══ Dataset excerpt ══

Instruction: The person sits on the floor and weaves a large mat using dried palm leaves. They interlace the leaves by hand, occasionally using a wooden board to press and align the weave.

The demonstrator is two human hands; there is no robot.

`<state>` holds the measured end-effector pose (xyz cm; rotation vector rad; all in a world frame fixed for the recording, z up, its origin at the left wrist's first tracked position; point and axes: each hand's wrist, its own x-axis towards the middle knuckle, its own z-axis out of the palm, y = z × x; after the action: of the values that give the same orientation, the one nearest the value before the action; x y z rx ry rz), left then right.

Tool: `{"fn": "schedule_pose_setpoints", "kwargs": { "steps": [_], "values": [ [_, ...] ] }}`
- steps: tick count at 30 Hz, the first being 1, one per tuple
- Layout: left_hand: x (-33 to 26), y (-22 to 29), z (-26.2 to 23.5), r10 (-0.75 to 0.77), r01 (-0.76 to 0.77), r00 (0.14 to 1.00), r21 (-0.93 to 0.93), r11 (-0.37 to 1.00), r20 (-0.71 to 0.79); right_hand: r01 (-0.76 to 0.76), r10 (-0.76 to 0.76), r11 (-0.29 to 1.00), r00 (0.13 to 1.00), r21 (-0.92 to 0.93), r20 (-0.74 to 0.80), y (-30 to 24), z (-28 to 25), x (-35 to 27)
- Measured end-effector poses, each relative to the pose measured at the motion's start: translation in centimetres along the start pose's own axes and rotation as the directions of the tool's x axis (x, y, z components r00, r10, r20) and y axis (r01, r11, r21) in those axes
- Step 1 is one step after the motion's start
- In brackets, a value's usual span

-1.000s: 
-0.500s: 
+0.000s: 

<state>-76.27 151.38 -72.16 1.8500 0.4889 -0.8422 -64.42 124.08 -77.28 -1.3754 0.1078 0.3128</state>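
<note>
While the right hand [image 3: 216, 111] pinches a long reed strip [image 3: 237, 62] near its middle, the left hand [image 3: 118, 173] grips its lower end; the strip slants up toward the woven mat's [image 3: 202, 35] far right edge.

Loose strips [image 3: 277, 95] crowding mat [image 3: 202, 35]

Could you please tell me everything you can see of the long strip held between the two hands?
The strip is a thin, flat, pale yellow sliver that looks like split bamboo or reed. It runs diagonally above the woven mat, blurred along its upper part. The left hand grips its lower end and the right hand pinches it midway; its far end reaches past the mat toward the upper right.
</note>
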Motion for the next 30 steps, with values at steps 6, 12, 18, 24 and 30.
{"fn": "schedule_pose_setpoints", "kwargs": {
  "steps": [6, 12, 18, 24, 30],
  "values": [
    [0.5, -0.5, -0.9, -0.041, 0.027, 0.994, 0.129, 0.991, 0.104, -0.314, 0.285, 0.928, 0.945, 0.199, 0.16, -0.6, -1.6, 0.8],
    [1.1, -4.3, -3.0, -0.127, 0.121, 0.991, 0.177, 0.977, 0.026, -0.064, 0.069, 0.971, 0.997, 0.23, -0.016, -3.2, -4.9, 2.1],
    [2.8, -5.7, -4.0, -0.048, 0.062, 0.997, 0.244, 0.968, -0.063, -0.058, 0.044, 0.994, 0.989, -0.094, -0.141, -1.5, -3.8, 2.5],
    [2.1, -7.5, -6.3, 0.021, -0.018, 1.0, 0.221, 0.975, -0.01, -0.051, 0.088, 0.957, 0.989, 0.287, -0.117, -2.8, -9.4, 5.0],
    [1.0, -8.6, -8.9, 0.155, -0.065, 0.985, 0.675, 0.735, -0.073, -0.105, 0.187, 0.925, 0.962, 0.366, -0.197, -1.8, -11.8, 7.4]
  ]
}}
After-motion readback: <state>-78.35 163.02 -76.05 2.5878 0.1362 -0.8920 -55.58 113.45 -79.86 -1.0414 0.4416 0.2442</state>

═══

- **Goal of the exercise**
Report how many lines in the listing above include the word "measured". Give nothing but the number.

- **Response**
2